その傍らには、黒崎のボートから奪い取られたばかりのシャンパングラスがあり、赤いワインが注がれている。

「安心しろ、2人の両手は自由にしておいてやった。その方が、死の間際に必死にもがき、互いを沈め合いながら苦しむ様がより美しく見えるからな。
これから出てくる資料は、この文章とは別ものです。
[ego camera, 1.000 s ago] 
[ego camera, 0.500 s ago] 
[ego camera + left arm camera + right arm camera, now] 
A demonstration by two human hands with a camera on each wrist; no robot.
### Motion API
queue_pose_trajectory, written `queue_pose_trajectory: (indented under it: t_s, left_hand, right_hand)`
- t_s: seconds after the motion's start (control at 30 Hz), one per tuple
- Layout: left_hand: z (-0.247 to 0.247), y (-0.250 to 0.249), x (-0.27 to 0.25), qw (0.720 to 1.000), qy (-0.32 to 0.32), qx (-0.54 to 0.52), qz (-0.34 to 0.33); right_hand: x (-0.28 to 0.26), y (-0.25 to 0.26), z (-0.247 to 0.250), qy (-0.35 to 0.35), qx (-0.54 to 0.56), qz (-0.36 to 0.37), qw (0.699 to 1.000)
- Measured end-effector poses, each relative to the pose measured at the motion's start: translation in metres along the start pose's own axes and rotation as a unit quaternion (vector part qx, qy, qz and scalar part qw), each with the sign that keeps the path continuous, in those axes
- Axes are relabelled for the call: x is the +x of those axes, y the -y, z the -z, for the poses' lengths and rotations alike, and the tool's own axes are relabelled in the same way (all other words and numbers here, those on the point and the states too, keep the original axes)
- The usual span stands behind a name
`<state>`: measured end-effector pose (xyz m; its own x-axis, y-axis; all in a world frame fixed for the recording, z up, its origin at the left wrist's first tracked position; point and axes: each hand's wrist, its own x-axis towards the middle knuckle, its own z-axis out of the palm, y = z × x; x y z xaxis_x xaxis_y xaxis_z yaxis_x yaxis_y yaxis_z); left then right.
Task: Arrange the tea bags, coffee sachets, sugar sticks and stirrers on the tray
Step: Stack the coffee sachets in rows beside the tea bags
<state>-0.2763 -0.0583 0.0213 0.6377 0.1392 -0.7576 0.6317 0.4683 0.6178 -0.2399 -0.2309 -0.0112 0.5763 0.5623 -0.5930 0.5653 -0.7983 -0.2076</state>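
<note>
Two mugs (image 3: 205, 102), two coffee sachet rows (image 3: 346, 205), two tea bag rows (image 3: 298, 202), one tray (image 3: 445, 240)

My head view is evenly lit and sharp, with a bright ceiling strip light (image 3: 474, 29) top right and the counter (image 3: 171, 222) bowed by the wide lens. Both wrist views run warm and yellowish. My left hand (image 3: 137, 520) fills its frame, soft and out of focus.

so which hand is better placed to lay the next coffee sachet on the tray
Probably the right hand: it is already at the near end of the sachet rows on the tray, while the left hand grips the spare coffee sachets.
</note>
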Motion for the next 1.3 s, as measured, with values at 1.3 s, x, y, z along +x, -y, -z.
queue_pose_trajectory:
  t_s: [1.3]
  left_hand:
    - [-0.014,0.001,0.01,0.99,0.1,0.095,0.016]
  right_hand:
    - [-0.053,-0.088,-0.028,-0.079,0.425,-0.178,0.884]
……フフフ、最高の余興だ」

サディストの極みにあるヴォルコフは、人間が水中で酸素を渇望し、愛する者さえも踏み台にして生きようとする醜い末路を、ワイン片手に見守るのが趣味だった。
ヴォルコフは続ける

「それが済んだら、あとはウラジオストックまでの長い航海、ゆっくり動画を拝見させてもらうさ」

声高らかに笑うイワン。

「ではお2人さん、あの世でお幸せに」

ヴォルコフは冷酷に言い残すと、部下たちを引き連れてハッチの中へと消えた。
重厚な金属音が響き、潜水艦は完全に密閉される。

艦内のコントロール・センター。
ヴォルコフはモニターに映し出される、海面で身を寄せ合う2人の姿を凝視しながら、冷徹な声で命じた。
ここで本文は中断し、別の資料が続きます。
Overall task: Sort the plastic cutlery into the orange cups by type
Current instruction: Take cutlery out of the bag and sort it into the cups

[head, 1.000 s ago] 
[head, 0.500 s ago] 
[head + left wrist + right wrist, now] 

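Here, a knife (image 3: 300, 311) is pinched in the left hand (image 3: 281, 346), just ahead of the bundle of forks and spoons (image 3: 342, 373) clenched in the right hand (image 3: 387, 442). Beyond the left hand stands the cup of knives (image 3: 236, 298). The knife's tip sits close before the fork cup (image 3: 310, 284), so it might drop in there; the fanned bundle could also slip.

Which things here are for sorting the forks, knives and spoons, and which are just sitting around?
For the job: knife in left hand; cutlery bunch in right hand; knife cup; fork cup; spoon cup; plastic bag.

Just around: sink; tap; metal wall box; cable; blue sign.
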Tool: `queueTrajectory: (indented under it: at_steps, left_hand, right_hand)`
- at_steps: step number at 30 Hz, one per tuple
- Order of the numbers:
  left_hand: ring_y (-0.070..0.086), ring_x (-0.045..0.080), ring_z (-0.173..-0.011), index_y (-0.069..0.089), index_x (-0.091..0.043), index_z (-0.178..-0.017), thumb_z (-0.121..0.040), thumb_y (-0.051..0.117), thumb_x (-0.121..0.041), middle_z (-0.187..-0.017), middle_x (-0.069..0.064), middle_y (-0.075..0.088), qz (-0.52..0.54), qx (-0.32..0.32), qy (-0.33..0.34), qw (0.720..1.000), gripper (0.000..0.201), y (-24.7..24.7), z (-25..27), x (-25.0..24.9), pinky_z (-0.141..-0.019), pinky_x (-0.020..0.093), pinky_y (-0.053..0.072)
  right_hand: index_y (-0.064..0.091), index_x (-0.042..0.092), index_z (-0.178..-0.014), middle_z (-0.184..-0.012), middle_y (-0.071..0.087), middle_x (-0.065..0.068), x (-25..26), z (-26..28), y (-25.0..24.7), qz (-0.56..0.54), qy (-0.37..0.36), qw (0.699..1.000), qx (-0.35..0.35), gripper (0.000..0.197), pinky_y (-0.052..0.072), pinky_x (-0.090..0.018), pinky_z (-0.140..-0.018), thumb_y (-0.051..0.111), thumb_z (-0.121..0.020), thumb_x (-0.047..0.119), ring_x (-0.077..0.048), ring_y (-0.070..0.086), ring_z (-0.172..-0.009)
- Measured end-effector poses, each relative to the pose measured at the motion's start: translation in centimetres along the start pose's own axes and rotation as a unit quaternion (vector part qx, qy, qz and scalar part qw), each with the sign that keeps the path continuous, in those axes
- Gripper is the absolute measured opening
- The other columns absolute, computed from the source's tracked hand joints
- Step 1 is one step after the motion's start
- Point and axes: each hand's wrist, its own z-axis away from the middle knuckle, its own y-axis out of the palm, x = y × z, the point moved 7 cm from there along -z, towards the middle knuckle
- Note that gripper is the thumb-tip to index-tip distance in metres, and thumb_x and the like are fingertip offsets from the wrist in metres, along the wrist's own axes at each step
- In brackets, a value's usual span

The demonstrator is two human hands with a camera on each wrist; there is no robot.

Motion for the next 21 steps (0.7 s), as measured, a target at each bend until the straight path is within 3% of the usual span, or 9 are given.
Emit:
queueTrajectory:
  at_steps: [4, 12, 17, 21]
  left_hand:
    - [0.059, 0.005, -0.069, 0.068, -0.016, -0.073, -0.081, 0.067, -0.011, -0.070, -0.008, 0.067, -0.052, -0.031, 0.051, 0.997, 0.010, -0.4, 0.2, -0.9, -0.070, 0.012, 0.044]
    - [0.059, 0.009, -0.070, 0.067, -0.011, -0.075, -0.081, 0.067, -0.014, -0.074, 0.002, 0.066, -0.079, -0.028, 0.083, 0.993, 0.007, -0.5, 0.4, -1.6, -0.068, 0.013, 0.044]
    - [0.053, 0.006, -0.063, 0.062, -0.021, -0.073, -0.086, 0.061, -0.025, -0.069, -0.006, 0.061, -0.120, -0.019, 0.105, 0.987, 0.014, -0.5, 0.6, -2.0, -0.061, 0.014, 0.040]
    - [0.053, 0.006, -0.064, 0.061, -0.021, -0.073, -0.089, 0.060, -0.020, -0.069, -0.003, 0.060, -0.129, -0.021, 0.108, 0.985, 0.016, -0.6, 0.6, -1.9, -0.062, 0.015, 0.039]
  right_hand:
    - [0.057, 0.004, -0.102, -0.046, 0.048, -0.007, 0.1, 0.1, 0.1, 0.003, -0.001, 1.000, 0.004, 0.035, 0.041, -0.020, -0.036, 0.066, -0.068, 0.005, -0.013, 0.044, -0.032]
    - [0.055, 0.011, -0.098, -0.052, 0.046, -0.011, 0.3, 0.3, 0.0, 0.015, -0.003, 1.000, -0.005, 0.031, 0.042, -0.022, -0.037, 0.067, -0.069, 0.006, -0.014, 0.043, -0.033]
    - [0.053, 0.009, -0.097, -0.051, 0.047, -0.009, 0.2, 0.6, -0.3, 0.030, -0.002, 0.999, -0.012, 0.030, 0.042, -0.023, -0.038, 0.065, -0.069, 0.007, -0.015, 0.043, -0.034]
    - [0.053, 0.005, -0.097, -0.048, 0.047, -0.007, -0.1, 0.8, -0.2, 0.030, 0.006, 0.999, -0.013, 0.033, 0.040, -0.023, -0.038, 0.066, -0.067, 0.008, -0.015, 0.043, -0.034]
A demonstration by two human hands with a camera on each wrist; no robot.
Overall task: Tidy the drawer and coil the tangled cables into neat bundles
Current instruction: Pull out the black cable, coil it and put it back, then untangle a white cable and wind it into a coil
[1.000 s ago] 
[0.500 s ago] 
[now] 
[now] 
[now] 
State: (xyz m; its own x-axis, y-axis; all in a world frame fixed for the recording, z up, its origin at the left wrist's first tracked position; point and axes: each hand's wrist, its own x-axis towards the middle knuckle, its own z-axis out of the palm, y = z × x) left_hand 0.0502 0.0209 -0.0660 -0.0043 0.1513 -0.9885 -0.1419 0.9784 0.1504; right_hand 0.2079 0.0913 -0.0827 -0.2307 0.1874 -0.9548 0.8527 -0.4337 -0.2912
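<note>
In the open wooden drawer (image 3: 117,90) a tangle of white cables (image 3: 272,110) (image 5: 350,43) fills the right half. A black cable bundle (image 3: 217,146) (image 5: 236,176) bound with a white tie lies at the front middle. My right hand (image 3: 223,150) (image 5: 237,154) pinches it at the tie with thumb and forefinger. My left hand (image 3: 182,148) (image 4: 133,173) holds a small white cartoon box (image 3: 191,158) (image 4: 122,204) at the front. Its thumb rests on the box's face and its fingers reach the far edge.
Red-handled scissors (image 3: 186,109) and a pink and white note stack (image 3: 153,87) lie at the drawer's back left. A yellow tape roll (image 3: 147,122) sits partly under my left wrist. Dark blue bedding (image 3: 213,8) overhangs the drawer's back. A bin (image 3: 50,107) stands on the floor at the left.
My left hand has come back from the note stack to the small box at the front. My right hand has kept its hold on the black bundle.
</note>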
「これより潜行を開始する。ベント開け。両舷潜行、潜航角10度、速度8ノット!」

ゴォォォ……という不気味な注水音が海面に響き渡る。巨大な鉄の塊が、ゆっくりと、しかし確実にその背中を沈め始めた。

「エドワード、来るわ……!」

コナミが黒崎の目を見つめた。

「ああ。……吸え、限界まで!」

2人は、足首にかかるロープがピンと張るまでの数秒間、南太平洋の湿った空気を肺の奥深くまで吸い込んだ。
そして、互いの腕を強く回し、視線を交わしたまま、酸素を止めた。

コナミの瞳には、かつてハワイの海で見せたあの野性的な光が宿っていた。
しかし、今の黒崎に10年前のような動揺はない。
この半年間、アール島北端でサラの過酷な指導に耐え、血を吐くような思いで心肺能力を鍛え上げてきたのだ。

黒崎は落ち着き払った動作で、横隔膜を押し下げるように深く、長く、南太平洋の湿気を孕んだ空気を肺胞の隅々まで送り込んだ。
サラやコナミのような「天性」の潜水能力には及ばずとも、今の彼は、一分一秒の酸素をどう管理すべきかを熟知している。
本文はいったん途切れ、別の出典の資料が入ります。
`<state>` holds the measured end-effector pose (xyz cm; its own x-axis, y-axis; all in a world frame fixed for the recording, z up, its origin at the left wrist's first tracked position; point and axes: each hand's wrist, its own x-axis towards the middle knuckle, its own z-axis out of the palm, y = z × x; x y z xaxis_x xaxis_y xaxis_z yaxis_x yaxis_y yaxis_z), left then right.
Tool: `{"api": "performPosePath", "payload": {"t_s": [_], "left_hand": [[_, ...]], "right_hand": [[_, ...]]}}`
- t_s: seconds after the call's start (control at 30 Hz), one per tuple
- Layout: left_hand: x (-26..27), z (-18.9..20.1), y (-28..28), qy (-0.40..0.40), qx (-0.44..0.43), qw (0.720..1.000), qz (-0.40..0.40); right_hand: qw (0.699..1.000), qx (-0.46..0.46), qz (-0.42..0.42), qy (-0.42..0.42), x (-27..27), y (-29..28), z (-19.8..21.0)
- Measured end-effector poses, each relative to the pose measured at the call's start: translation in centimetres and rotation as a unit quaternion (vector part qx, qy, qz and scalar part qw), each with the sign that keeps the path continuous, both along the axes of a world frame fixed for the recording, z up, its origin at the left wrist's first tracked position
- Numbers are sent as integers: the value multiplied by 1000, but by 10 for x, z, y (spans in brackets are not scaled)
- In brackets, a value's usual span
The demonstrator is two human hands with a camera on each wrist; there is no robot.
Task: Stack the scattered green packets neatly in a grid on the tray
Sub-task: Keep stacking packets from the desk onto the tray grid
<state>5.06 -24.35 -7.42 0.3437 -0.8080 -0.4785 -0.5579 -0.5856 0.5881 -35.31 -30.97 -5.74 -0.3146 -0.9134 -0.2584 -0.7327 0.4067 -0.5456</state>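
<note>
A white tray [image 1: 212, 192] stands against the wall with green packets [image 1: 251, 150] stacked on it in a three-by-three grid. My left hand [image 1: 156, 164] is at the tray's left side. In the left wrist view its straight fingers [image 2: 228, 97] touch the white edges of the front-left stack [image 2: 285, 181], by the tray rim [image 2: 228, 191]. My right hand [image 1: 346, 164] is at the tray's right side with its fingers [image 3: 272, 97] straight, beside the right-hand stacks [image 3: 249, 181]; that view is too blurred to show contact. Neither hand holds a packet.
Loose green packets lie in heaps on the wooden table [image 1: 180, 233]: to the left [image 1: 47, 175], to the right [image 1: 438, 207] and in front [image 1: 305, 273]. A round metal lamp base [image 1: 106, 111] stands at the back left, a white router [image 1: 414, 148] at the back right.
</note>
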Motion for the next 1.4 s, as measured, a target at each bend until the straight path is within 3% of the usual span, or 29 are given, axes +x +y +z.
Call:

直後、荒れ狂う水流が押し寄せ、2人の体は一気に海面下へと叩き落とされた。
潜航角10度。時速8ノット。 
垂直方向への降下速度は秒速約0.7メートル。

一般人ならパニックで酸素を無駄に消費する深度変化だが、サラとの特訓を積み重ねてきた黒崎にとって、この程度の気圧変化はすでに計算の内だった。
水深10メートル、15メートル……。 

周囲は急速に光を失い、紺碧から深い藍色へと色彩を変えていく。
潜水艦の鋼鉄の肌を滑る水流が、2人の肢体を激しく叩く。
黒崎は、自身の心拍が跳ね上がるのを意志の力で抑え込んだ。

艦内のモニターを凝視するヴォルコフは、ワイングラスの縁を指でなぞりイワン、怪訝そうに眉をひそめた。

「……ほう。思っていたより余裕があるようだな」

画面の中、2人は海中で静かに抱き合っている。
コナミは水中でパッチリと目を開け、艦橋のカメラを睨みつけていた。
彼女の腕の中にある黒崎の体は、かつての弱々しさはなく、岩のように安定している。

黒崎は、彼女の柔らかな肌から伝わる冷徹な闘志を感じながら、自身の意識を研ぎ澄ませていた。

(エドワード……信じられない。あなた、サラさんのおかげでこれほど……)

水中で視線を交わしたコナミの瞳に、驚きが走る。